I leaned back again; and I watched the whole of the light-cone. Snow white wisps would float and whirl through it in graceful curves, stirred into motion by the horses' trot. Or a wreath of it would start to dance, as if gently pulled or plucked at from above; and it would revolve, faster towards the end, and fade again into the shadows behind. I thought of a summer in Norrland, in Sweden, in the stone-and-birch waste which forms the timberline, where I had also encountered the mist pools. And a trip down a stream in the borderland of the Finns came back with great vividness into my mind. That trip had been made in a fog like this; only it had been begun in the early morning, and the whole mass of the mist had been suffused with the whitest of lights. But strange to say, what stood out most strikingly in the fleeting memory of the voyage, was the weird and mocking laughter of the magpies all along the banks. The Finnish woods seemed alive with that mocking laughter, and it truly belongs to the land of the mists. For a moment I thought that something after all was missing here on the prairies. But then I reflected again that this silence of the grave was still more perfect, still more uncanny and ghostly, because it left the imagination entirely free, without limiting it by even as much as a suggestion.
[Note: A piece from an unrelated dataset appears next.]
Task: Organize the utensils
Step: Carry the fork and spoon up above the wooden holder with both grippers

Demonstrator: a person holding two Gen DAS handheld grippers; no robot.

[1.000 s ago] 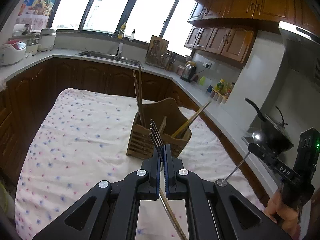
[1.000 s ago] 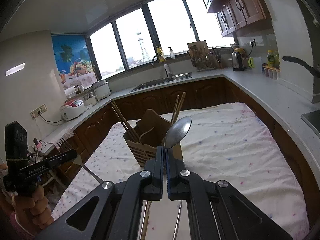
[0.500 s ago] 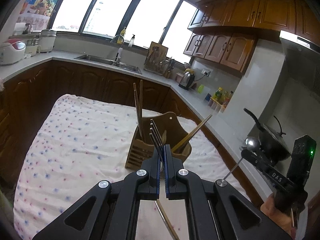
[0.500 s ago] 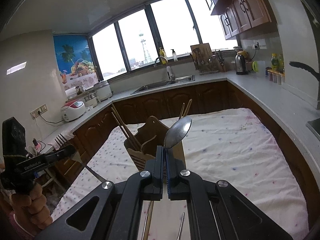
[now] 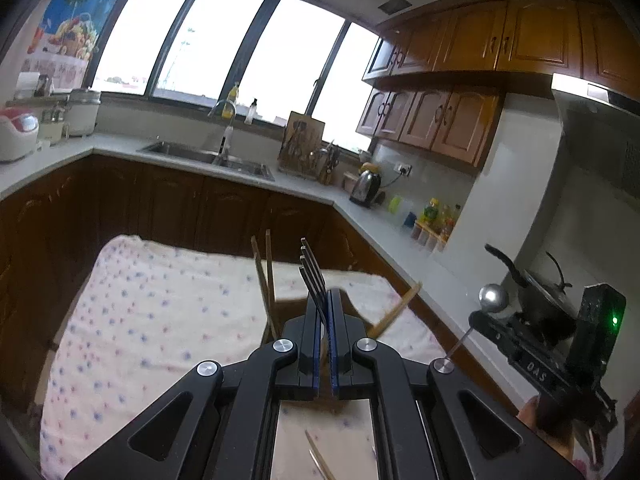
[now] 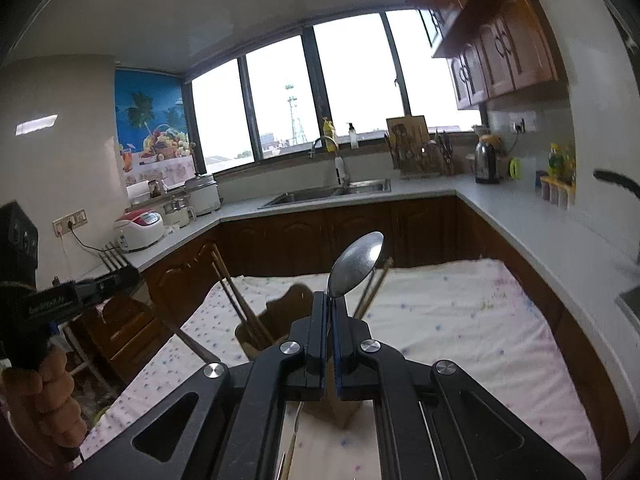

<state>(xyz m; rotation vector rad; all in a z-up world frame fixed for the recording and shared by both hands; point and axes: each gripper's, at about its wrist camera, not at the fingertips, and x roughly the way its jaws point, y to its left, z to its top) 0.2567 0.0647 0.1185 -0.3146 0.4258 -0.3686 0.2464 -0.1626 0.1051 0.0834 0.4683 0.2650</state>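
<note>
- Utensils were split between the two hands: the left gripper (image 5: 325,312) was clamped on a fork (image 5: 311,276), tines up, so the handle could drop in first.
- Right gripper (image 6: 331,312) pinched a spoon (image 6: 355,265), bowl up, for likely the same reason.
- Wooden utensil holder (image 6: 286,304) stood on the dotted tablecloth (image 6: 460,312) beneath both tools, chopsticks (image 6: 236,296) already in it; its compartments were mostly hidden.

Utensil holder (image 5: 296,312) mostly hidden behind claw; fork handle (image 5: 320,320) hidden too.
</note>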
No wonder, I thought, that the Northerners in their land of heath and bog were the poets of elves and goblins and of the fear of ghosts. Shrouds were these fogs, hanging and waving and floating shrouds! Mocking spirits were plucking at them and setting them into their gentle motions. Gleams of light, that dance over the bog, lured you in, and once caught in these veils after veils of mystery, madness would seize you, and you would wildly dash here and there in a vain attempt at regaining your freedom; and when, exhausted at last, you broke down and huddled together on the ground, the werwolf would come, ghostly himself, and huge and airy and weird, his body woven of mist, and in the fog's stately and leisurely way he would kneel down on your chest, slowly crushing you beneath his exceeding weight; and bending and straightening, bending and stretching, slowly--slowly down came his head to your throat; and then he would lie and not stir until morning and suck; and after few or many days people would find you, dead in the woods--a victim of fog and mist...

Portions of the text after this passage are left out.